W jednej z analiz osób, które zostały przetestowane w Kalifornii podczas fali Omicron w styczniu, około 65% osób, które ponownie przetestowały, było pozytywnych 5 dni po rozpoczęciu objawów lub po pierwszym pozytywnym teście. To spadło w kolejnych dniach dla większości ludzi, ale około 20% nadal testowane pozytywne w dniu 11.
W innym, niedawno przeprowadzonym badaniu, niektóre osoby zakażone wirusem Omicron w Massachusetts wydalały cząstki wirusa przez ponad tydzień. Około 25% z nich nadal miało żywe cząstki wirusa w 8. dniu lub później.
W jeszcze innym badaniu, które obejmowało zaszczepionych studentów i pracowników Uniwersytetu w Bostonie, większość uczestników nie miała już pozytywnych posiewów wirusowych około 6 dni po wystąpieniu objawów. Ale 17% miało dodatnie hodowle po tym czasie, a najpóźniej do 12 dnia.
Podstępny aspekt polega na tym, że negatywny test antygenowy wydaje się być wiarygodnym wskaźnikiem dla negatywnych kultur wirusowych w laboratorium, ale pozytywny test niekoniecznie przewiduje pozytywne kultury wirusowe, stwierdzili badacze.
"Możesz być nieco uspokojony przez negatywny test, ale pozytywny test nie jest szczególnie pomocny", Tara Bouton, MD, główny autor badania i specjalista chorób zakaźnych w Boston University School of Medicine, powiedział gazecie.
Teraz badacze próbują zrozumieć, dlaczego u niektórych osób wynik pozytywny utrzymuje się przez dłuższy czas. Osoby o słabszym układzie odpornościowym mają tendencję do dłuższego usuwania wirusa, chociaż niektóre zdrowe i w pełni zaszczepione osoby mogą nadal wykazywać wynik pozytywny.
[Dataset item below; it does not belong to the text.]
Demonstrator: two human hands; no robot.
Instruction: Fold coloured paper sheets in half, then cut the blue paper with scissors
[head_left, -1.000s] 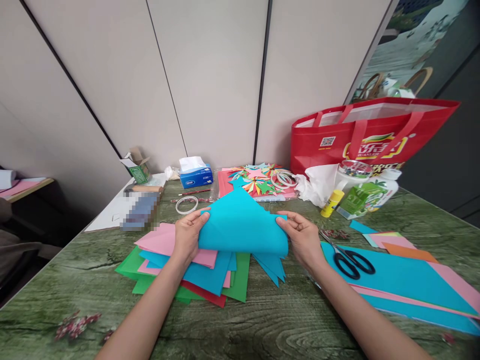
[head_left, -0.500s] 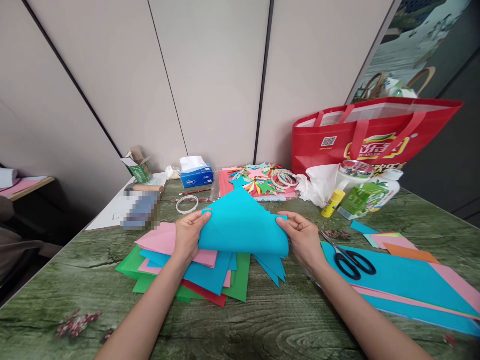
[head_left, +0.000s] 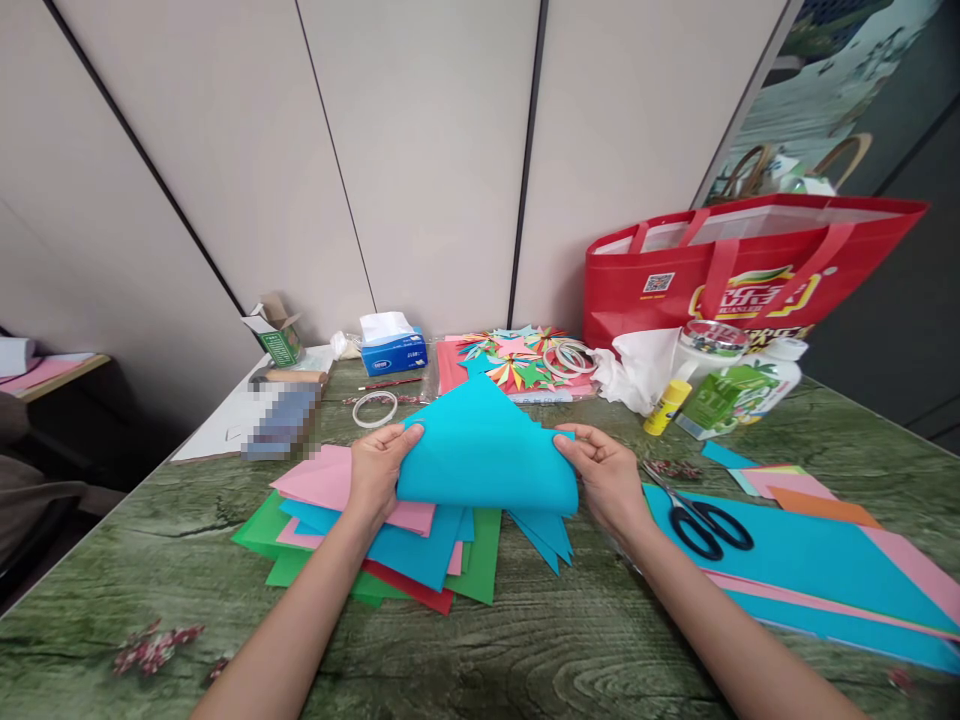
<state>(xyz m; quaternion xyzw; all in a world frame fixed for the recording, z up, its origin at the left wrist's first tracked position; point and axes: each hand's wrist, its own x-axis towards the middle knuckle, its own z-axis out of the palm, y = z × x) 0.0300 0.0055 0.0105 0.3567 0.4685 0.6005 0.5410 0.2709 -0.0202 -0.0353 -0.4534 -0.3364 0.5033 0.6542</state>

Co więcej, ci, którzy byli bardziej narażeni na koronawirusa mogą potrzebować więcej czasu, aby go usunąć, niektóre testy są bardziej czułe niż inne, a ludzie prawdopodobnie wymazują nos inaczej, donosi gazeta.
Ze względu na niepewność, naukowcy są podzieleni w kwestii tego, co ludzie powinni robić, gdy test jest pozytywny przez ponad 10 dni. Niektórzy opowiadają się za ciągłą samoizolacją, aby zapobiec potencjalnemu przeniesieniu choroby, a inni twierdzą, że przedłużona izolacja jest niepotrzebna.
Osoby, które nadal mają objawy lub mają obniżoną odporność, mogą na przykład nadal rozsiewać cząstki wirusa przez dłuższy czas i powinny nadal się izolować, donosi Times. Ogólnie rzecz biorąc, zdrowe osoby, które wyzdrowiały, mogą zakończyć izolację po 10 dniach, ale powinny nadal nosić dobrze dopasowaną maskę w miejscach publicznych.
Ogólnie rzecz biorąc, testy powinny być stosowane jako jeden czynnik na końcu infekcji, wraz z objawami i stanem odporności pacjenta. Oznacza to "używanie szybkich testów jako przewodnika, ale nie be-all i end-all", Peter Chin-Hong, MD, specjalista chorób zakaźnych na Uniwersytecie Kalifornijskim w San Francisco, powiedział gazecie.